Some participants at the film Festival, that included training workshops on documentary film making, spoke to AfricaNews about the event that brought resource persons from across the world of film and practising and aspiring film makers together
Kunle Afolayan, award winning Nigerian film maker: There are organizations that gives grant and documentary film making is always from the real point of view…there is a market for it and there is always a way of sourcing for funding for it… there are TV stations all over the world that want to document things that are happening all around the world from different point of view. So, if you have a good documentary, you can enter it into festivals…you can get buyers for these films.”
Obinna , video editor and young film maker: Its very educative especially for a young person like me who just passed through a four month course,… with events like this we will see it [documentary film making] from different angles, especially with someone like Professor Mathia who just gave me his contact, its now easier for me to seek for advise on things they have done before now and then try to shape the way I think and the way I am going to present African stories this time around.

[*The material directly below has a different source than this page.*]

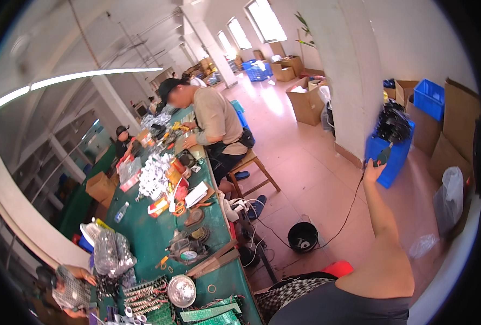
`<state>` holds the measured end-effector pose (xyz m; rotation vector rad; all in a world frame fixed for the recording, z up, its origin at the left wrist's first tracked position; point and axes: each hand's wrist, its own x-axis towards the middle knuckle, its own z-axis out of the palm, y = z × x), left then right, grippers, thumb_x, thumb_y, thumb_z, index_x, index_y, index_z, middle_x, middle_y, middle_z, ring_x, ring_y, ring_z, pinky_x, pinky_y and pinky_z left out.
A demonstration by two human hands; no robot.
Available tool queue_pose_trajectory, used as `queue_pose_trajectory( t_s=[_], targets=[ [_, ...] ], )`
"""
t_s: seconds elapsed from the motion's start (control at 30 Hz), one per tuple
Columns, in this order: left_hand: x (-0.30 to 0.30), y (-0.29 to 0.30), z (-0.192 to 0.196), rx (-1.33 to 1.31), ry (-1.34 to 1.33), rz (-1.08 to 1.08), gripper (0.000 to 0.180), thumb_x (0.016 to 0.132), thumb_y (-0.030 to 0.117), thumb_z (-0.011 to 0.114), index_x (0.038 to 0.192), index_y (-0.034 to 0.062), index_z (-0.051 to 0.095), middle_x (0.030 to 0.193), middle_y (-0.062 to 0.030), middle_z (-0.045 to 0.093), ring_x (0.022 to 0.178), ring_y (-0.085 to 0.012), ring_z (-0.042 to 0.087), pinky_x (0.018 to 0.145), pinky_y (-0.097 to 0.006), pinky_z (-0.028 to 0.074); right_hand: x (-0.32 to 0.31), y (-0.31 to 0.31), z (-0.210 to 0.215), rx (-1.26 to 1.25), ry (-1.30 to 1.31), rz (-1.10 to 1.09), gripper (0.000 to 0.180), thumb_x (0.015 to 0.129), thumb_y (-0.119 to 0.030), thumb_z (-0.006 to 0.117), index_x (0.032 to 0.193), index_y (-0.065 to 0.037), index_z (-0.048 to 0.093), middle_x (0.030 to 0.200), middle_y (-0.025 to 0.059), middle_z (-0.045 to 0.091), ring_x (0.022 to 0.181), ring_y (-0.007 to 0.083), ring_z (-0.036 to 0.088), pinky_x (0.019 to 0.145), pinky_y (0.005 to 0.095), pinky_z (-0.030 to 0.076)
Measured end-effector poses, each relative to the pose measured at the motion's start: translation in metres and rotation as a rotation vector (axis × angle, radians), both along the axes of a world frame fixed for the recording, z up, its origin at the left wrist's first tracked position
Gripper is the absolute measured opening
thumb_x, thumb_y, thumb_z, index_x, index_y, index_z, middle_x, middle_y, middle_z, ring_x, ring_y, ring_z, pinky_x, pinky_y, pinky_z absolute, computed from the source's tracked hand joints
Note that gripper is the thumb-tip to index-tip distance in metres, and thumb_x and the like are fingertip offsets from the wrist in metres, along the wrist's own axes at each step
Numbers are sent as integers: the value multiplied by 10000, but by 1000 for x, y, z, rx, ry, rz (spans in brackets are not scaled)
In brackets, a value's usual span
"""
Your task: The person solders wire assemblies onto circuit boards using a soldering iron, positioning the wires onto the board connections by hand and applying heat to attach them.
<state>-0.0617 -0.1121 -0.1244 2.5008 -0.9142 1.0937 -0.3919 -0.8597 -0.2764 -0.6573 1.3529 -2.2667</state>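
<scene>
My right arm reaches out to the right, and my right hand (375, 170) is closed around a dark green corded hand tool (382, 157) with a thin metal shaft. The shaft points up toward a heap of black parts (393, 122) lying on a blue crate (390, 172) beside the pillar. Whether the tip touches the parts, I cannot tell. From the tool a thin black cord (354, 208) runs down across the floor toward the table. My left hand is not in view.
A long green worktable (143, 238) at left holds a metal bowl (181, 291), circuit-board strips (145, 297) and orange scissors (180, 207). A black bucket (303, 237) stands on the floor. A co-worker (213, 116) sits on a wooden stool (254, 168). Cardboard boxes (457, 157) stand at right.
</scene>
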Motion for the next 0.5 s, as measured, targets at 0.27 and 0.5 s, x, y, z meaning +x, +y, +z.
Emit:
queue_pose_trajectory(
  t_s=[0.27,0.5],
  targets=[
    [10,-34,10,29,-28,-54,518,837,217,646,1257,-34,474,1162,-329,508,967,-470,523,794,-582,426,-14,16,-19,175,168,-38,621,825,-129,616,1355,36,336,1133,181,554,1027,295,546,929,363,416],
    [-16,-10,5,57,13,49,498,853,204,622,1256,-44,469,1162,-341,499,969,-483,515,804,-582,421,2,65,-38,137,-84,79,454,812,-51,584,1229,-37,404,811,96,550,557,151,520,498,311,450]
  ],
)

Steve Ogundele, theatre arts practitioner: You can’t over emphasize the fact that the stories written by us, produced by us, re-enacted by us would probably tell our story better, and so that says that you cannot rule out the importance f such a medium [film documentary].
Documentary as vehicle for positive change
The executive director of iREP, Femi Odugbemi said iREP would continue to create awareness of the power of documentary as an intervention force.
“If the young people of our country intend to contribute to development, to create the kind of country that they wish to live, then they have to become engaged, and one of the ways they can be engaged is to utilize the bully pulpit the documentaries provide.
“Documentaries provide a way for us to make our leaders accountable in government. Documentaries provide a way for us to reflect to our leadership, the level of development as it is, and where we will like it to go.’’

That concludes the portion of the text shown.